◆ **WORK INSTRUCTION**
Copy out exactly the line that contains "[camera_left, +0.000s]" and all lines following it to the end of the data.

(DATA PROVIDED begins)

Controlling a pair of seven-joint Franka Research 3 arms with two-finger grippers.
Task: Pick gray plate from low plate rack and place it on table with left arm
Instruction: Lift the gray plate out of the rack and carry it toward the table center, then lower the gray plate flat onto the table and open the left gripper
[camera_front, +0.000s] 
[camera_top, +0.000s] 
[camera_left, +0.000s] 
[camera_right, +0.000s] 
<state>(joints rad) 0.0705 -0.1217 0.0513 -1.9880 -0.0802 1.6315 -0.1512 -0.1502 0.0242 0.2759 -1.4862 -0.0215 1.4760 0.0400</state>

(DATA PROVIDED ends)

◆ **ANSWER TO THE EXERCISE**
[camera_left, +0.000s] 
[camera_right, +0.000s] 
<state>(joints rad) 0.0705 -0.1217 0.0513 -1.9880 -0.0802 1.6315 -0.1512 -0.1502 0.0242 0.2759 -1.4862 -0.0215 1.4760 0.0400</state>

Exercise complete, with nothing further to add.